Either the other residents had been out when the event happened and something happened to them, or they were staying inside the apartments on the seventh floor. They saw not a soul the rest of that day.

They hadn’t heard the elevator in quite a while. Betty went over and pressed the down button. The indicator didn’t light so they assumed the generator had quit, run out of fuel, or been turned off.

“I’ve got a feeling we’re on our own,” Gary said. He been awake for a little while, having set the alarm on his watch for four. He didn’t want to sleep too long, or he wouldn’t be able to sleep that night.

They tried the radio again that evening. This time they were able to get a clear station. The announcements confirmed the fact that it had been coordinated terrorist attacks. The devices had gone off at the time of the release of the Hiroshima bomb in 1945.

“Okay,” Betty said. “We should be fine here, as long as the water holds out. If it was under 500 kilotons, like the report said, there is a limit to how much fallout there can be. What is the reading now?”

Joe check the survey meter. “We’re getting about three tenths of a roentgen. I’ve been watching it and the radiation peaked about 2:30 this afternoon at that level. That’s a little over four hours after the blast. That sounds about right. Let me check the rate outside.”

Going into the apartment and into one of the bedrooms, Joe took a quick reading at the window and then hurried back to the hallway. “The fallout is still coming down. The reading is thirty roentgens, so we have right at a 100 protection factor. Not bad.”

“I wonder what it is on the ground,” Gary said.

“Here’s the meter, if you want to go down and check,” Joe replied with a grin.

“No thanks,” replied Gary. “It’s bound to be a lot higher, with the accumulation.”

“That’s right,” replied Betty. I think we’re here for the duration. Probably close to two weeks, depending on what the peak dose rate on the ground winds up being. And when it peaks.”

“We’re out of the path of the heaviest fallout, since we’re on the upwind side of it. Let’s hope the ground radiation peaks at less than 1000 roentgens. That’ll let us get out at the two week mark. Radiation would only be one, by then. Less if the peak is less than 1000, and I suspect it will be.”

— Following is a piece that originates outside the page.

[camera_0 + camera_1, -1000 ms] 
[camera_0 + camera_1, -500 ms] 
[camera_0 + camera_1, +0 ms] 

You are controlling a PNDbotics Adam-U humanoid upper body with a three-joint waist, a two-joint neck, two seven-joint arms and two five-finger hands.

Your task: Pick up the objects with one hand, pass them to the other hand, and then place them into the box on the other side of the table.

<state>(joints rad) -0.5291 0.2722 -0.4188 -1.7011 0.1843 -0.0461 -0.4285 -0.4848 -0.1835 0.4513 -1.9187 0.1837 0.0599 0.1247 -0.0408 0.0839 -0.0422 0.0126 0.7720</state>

“You guys ready for something to eat?” Gary asked.

“What are we having?” Betty replied with a smile.

Gary smiled back. “Luck of the draw MRE’s. Don’t want to be in the apartment long enough to cook, yet.”

Gary fished out three MRE’s from the container just inside the door of the apartment and handed them out. They busied themselves with the meal, using the included heaters to warm the entrees.

The next few days followed much the same pattern, with quick trips into the apartment to use the bathroom, and after the third day, when the fallout stopped, to do some cooking on a camp stove. They moved back into the apartment when the inside radiation fell to under a half roentgen.

Board games, card games, and reading took up most of their time. They listened to the infrequent scheduled broadcasts on the radio. Power was still out everywhere except a few isolated places in the mid-West. A few critical locals got power as equipment was flown in to repair or replace the parts damaged by EMP.

Martial law had been declared in the areas directly affected by the nuclear blasts, and a few other places where rioting and lawlessness had broken out as food supplies ran low.

As the radiation faded, federalized National Guard troops began to move in, under FEMA jurisdiction, to begin the evacuation of those that had stayed in the city.

Many in the area of heaviest fallout would not live long. Many others would have lives shortened significantly to slightly, by the radiation they received during those days. Gary, Betty, and Joe began to discuss their options.



A New Day Of Infamy – 6 August 2005 – Chapter 2

FEMA wasn’t going to allow them very many options. They did not have the option to stay. Only those on the very outskirts of the affected area were not going to be evacuated. Those with a confirmed place to which to relocate, would be allowed to do so. Everyone else would go to temporary FEMA camps until other arrangements were made.

Betty and Joe invited Gary to go with them to Betty’s parents’ home in Waco, but Gary decided to go to his friend’s place near Lytle. He had a standing invitation there, in case of trouble, the same way he had one with Betty and Joe Steinburger. The big question was what to take with them.

FEMA was recommending taking only the clothes on their backs, especially if they were going to the camps. Demanding it, in fact. Gary had it relatively easy. He had everything of importance from his apartment with him, except the truck. He didn’t have that many personal possessions to start with, and none at the apartment were critical to his happiness. He had all that with him.

Betty and Joe were in a different boat. Yes, they had evacuation kits and would leave much behind if needed, but this was a staged relocation. They wanted to take quite a few things from the apartment with them.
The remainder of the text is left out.